Hypoglycemia in Yorkshire Terriers Causes
While hypoglycemia is a condition more commonly seen in puppies between the ages of 5 to 16 weeks, that they usually grow out of, it can also occur in mature toy breeds when they are subjected to stress.
While all small or toy dog breed puppies can suffer from hypoglycemia, and even some working breed dogs who work in cold conditions for many hours without replenishing their reserves, very tiny, undersized Yorkshire Terrier puppies are especially prone to hypoglycemia because of their lack of muscle mass makes it difficult for their bodies to store glucose and regulate blood sugar levels.
Every article written about small-sized breeds can hardly fail to mention the very common occurrence of hypoglycemia (low blood sugar), which can cause brain damage, seizures, and ultimately death, if not noticed in time and carefully monitored. The good news is that hypoglycemia is 100% preventable.
Symptoms of Hypoglycemia in Yorkshire Terriers
Hypoglycemia mainly affects younger Yorkies. However, it may strike older dogs as well. A Yorkie with low sugar levels in the blood is likely to have these symptoms:
Lethargy – Your otherwise healthy pup may become drowsy and seem too weak to walk.
Confusion – Your pet may seem confused, unfocused, and unable to listen to your commands.

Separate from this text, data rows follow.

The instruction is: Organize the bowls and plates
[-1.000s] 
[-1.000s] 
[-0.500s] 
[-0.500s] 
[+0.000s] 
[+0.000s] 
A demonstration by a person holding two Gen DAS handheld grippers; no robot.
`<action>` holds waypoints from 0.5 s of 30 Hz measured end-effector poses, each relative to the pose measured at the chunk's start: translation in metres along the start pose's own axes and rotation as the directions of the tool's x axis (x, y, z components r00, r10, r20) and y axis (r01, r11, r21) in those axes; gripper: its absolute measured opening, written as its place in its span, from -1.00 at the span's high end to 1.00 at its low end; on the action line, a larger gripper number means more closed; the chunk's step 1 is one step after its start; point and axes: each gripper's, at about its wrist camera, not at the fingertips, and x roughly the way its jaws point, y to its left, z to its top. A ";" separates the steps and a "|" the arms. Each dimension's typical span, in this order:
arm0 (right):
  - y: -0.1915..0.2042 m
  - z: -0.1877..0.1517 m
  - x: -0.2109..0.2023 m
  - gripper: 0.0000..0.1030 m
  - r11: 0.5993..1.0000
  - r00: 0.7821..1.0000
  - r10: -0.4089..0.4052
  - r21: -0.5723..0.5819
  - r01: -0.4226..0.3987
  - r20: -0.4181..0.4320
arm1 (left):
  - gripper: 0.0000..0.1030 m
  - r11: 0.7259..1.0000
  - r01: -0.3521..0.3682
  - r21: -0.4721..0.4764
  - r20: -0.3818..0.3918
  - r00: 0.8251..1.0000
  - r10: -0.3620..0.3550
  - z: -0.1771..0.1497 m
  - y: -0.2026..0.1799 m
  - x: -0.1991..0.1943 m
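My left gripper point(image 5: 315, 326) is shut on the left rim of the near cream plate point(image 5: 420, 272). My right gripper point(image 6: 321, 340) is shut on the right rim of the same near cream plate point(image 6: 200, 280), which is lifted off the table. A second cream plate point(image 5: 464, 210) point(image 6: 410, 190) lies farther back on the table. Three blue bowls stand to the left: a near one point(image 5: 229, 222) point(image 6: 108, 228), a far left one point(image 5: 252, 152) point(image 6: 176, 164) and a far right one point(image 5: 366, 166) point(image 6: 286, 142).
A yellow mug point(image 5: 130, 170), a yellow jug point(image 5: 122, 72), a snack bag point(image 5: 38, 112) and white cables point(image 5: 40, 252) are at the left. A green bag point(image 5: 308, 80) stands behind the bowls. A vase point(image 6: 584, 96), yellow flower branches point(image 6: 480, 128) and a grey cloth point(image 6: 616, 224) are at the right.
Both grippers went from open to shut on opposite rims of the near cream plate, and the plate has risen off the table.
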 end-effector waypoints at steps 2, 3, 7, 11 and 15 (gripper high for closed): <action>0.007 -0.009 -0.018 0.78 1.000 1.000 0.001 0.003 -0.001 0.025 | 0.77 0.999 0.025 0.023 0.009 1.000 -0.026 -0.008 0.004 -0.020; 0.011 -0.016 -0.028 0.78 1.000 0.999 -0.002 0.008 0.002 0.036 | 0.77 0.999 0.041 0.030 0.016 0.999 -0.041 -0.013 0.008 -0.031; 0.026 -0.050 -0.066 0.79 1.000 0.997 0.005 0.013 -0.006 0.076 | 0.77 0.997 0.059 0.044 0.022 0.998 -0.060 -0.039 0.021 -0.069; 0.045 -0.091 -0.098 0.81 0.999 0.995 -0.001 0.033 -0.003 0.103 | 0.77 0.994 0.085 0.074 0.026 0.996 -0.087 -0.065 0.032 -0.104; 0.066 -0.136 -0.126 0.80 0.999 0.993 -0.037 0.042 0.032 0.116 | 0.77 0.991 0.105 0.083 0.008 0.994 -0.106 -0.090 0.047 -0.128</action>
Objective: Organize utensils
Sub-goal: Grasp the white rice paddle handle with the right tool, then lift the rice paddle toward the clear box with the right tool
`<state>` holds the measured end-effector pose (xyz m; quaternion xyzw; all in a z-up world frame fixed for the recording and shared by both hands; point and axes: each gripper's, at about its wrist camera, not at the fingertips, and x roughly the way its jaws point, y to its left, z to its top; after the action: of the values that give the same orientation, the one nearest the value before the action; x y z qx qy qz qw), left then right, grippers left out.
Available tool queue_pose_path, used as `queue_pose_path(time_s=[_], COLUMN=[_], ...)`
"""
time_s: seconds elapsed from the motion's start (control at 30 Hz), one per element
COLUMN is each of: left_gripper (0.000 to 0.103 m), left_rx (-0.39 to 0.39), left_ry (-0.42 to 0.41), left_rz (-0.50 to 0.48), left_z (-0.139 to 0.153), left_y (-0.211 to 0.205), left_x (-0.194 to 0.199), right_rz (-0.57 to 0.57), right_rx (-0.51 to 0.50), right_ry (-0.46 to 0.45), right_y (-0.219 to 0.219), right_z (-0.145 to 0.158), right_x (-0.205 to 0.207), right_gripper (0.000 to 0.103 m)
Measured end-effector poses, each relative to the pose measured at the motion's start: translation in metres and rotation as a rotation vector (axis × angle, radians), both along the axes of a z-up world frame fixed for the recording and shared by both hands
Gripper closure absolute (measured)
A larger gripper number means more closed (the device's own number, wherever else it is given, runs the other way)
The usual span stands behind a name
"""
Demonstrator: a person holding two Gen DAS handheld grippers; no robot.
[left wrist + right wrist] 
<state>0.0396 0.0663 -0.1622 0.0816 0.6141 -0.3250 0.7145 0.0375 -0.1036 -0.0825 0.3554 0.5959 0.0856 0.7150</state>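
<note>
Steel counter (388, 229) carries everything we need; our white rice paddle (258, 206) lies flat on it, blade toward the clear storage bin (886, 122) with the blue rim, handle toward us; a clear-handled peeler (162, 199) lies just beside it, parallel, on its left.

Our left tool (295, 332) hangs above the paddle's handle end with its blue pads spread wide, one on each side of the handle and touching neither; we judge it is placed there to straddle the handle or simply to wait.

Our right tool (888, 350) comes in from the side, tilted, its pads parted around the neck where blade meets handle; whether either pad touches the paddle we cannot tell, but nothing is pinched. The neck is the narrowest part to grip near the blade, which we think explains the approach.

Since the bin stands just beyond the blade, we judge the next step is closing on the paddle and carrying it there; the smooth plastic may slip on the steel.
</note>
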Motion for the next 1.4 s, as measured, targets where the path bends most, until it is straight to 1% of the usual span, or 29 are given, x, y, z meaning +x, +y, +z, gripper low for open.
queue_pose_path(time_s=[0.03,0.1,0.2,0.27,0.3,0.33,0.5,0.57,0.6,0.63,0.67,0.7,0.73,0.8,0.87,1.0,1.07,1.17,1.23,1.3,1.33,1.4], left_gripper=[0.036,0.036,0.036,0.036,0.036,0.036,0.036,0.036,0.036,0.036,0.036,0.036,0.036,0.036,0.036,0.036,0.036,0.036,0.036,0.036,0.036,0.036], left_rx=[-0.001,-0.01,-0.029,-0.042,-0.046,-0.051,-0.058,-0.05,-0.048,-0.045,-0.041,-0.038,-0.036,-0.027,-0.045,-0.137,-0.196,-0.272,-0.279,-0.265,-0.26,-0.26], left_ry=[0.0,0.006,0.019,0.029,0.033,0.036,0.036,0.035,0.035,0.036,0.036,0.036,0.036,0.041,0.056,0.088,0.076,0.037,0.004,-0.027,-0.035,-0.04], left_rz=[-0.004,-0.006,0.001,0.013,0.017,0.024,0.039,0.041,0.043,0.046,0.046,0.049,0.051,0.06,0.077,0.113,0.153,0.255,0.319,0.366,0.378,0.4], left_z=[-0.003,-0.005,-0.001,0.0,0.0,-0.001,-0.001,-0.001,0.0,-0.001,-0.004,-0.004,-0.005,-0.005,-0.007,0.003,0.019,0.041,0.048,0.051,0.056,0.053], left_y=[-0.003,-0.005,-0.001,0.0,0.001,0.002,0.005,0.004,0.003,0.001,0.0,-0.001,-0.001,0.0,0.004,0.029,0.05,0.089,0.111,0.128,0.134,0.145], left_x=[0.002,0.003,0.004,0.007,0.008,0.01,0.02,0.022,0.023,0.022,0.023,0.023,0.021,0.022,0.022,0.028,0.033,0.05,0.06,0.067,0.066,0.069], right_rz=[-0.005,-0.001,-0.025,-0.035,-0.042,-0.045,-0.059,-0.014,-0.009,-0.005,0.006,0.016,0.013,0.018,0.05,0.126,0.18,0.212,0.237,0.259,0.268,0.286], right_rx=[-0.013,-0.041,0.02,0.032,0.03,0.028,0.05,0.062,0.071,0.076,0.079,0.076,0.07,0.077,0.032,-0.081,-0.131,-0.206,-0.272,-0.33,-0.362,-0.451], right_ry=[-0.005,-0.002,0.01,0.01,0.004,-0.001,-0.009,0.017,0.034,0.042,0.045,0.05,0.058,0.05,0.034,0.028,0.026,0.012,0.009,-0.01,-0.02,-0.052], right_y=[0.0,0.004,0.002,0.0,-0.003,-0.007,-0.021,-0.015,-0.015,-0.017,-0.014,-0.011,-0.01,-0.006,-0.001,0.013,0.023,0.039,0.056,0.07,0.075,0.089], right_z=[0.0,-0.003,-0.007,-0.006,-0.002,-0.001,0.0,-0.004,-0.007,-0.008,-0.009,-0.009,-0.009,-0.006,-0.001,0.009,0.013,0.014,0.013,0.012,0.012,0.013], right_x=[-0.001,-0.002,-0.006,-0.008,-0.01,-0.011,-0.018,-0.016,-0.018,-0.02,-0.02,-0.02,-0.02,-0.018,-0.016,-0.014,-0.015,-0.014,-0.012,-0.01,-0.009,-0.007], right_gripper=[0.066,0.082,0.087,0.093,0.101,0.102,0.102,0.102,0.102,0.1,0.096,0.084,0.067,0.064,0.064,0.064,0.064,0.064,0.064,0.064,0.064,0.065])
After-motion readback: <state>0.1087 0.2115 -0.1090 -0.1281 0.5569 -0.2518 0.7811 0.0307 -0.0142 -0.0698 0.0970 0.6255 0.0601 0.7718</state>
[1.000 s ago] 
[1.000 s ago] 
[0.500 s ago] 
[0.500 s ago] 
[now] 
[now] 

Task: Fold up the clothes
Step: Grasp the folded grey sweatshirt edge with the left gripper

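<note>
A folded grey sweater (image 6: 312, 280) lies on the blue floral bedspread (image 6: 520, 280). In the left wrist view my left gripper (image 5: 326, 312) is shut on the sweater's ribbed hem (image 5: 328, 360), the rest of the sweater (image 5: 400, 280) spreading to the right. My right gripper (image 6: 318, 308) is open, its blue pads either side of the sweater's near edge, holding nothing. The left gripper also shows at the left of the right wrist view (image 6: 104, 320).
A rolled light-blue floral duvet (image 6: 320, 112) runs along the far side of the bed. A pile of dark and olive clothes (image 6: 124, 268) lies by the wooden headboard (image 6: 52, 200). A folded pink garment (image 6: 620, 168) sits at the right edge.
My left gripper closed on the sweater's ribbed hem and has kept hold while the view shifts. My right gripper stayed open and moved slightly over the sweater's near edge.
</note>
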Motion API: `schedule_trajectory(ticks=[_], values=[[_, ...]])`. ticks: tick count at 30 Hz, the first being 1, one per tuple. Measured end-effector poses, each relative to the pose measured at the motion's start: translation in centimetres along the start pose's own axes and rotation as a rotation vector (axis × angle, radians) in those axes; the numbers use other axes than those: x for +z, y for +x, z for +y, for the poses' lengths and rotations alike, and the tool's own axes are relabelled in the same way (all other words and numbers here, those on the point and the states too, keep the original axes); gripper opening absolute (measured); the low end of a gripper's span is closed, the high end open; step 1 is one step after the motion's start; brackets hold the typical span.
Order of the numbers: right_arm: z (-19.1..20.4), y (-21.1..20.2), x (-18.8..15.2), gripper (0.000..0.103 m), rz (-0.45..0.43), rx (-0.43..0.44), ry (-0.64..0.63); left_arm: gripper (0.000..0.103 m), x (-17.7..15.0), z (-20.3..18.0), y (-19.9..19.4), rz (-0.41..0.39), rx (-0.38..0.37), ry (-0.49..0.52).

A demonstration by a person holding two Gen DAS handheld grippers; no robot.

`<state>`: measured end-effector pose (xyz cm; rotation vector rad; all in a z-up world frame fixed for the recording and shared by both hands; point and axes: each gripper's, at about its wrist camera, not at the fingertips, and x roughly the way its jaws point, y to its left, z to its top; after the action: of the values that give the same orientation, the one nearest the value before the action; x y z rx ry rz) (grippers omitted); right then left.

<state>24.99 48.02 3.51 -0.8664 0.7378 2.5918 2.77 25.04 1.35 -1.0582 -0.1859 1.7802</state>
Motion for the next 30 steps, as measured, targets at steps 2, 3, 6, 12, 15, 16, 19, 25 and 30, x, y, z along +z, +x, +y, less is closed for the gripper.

Drooling – In Hypoglycemia, the gums of dogs turn gray or palish yellow. They also become sticky, due to which your pet may start excessive drooling.
Limping – Hypoglycemia weakens the muscles, so your pet may seem to limp and stagger.
Depression – depression is also a symptom of Hypoglycemia in Yorkshire Terriers.
Body temperature – The body temperature falls considerably below the normal range.
Trembling and collapse – A collapse is one of the most severe signs of Hypoglycemia as it can also lead to seizures.
If your Yorkie shows these symptoms, rush your puppy to a veterinarian immediately.